▶ **Description of the task**
Within the entries below, find the portion that opens with the line containing "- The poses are" and closes with the line containing "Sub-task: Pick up". Retype that portion exactly and only.

▶ **Data excerpts**
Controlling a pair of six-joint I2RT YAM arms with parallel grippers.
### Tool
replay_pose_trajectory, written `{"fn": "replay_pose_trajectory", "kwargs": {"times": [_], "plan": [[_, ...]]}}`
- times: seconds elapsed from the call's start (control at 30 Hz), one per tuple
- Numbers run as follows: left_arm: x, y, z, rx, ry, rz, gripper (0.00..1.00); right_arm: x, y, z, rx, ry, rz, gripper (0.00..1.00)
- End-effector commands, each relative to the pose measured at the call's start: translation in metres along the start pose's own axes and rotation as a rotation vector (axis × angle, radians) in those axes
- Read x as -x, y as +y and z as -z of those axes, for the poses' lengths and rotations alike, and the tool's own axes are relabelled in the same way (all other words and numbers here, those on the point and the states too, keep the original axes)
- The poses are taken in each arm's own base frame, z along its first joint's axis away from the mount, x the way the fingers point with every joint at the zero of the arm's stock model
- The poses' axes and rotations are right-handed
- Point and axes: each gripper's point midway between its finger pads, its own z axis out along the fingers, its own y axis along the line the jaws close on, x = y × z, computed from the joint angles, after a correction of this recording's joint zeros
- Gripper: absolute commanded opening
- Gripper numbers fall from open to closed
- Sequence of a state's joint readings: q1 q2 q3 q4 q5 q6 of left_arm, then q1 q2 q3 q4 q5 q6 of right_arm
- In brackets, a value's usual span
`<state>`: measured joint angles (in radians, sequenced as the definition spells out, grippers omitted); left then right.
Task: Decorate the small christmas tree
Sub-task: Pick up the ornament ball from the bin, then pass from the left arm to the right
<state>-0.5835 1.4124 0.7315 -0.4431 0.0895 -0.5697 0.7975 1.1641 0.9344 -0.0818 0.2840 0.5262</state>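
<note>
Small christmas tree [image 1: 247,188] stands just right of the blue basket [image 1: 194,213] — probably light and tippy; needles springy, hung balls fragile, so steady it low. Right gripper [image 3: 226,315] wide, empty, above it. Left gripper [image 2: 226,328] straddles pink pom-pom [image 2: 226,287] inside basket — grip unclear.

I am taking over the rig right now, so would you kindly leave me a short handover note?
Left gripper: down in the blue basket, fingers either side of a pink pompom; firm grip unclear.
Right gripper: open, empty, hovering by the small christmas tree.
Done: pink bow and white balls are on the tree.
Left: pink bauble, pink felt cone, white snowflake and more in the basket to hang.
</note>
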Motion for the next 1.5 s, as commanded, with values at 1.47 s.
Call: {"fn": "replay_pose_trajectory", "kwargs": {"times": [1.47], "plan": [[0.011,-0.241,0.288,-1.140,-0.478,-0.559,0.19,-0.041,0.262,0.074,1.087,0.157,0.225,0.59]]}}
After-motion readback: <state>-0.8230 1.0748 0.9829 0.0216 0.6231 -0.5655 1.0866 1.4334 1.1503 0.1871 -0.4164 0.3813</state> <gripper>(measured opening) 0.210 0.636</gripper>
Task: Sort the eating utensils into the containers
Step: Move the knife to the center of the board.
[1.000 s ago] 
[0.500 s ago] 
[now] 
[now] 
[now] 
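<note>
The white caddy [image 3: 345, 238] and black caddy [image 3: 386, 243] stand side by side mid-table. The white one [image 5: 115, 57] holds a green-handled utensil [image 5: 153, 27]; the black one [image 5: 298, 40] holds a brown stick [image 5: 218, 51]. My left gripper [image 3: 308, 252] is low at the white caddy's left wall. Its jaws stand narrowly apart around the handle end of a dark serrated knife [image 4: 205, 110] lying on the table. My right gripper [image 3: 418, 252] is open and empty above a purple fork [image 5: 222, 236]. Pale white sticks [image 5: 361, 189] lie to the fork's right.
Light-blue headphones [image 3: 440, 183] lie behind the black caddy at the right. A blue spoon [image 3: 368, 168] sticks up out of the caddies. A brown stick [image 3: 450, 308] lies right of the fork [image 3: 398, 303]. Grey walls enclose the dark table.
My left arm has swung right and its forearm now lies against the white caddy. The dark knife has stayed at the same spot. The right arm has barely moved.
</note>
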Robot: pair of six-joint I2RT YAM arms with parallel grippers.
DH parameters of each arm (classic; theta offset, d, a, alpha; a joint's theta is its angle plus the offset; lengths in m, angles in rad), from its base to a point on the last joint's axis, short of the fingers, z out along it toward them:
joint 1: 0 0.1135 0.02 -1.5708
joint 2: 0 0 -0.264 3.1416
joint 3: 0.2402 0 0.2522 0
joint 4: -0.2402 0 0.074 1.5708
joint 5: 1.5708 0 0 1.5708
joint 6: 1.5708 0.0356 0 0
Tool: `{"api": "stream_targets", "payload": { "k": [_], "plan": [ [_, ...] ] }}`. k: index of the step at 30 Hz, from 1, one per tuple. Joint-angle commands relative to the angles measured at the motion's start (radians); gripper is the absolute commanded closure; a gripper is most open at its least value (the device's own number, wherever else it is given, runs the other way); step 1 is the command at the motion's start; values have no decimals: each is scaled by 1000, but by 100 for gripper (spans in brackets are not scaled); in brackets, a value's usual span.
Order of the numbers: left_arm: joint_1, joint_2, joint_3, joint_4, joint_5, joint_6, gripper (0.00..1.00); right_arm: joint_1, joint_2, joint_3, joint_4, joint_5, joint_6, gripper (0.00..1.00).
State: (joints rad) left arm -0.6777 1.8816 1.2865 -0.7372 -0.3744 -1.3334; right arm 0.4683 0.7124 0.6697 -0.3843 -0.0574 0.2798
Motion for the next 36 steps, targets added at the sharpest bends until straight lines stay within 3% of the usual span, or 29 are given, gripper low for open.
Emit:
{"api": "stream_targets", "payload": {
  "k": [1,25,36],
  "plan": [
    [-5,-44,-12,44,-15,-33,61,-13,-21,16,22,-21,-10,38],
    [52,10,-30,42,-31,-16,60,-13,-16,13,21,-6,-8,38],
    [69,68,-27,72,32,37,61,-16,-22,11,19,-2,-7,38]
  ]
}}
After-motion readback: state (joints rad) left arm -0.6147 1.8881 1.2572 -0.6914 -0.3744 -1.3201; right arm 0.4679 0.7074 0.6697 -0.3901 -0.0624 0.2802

▶ **Task answer**
- The poses are taken in each arm's own base frame, z along its first joint's axis away from the mount, x the way the fingers point with every joint at the zero of the arm's stock model
- The poses' axes and rotations are right-handed
- Point and axes: each gripper's point midway between its finger pads, its own z axis out along the fingers, its own y axis along the line the jaws close on, x = y × z, computed from the joint angles, after a correction of this recording's joint zeros
- Gripper: absolute commanded opening
- Gripper numbers fall from open to closed
- Sequence of a state's joint readings: q1 q2 q3 q4 q5 q6 of left_arm, then q1 q2 q3 q4 q5 q6 of right_arm
- In brackets, a value's usual span
`<state>`: measured joint angles (in radians, sequenced as the definition spells out, grippers omitted); left then right.
Task: Decorate the small christmas tree
Sub-task: Pick up the ornament ball from the bin, then pass from the left arm to the right

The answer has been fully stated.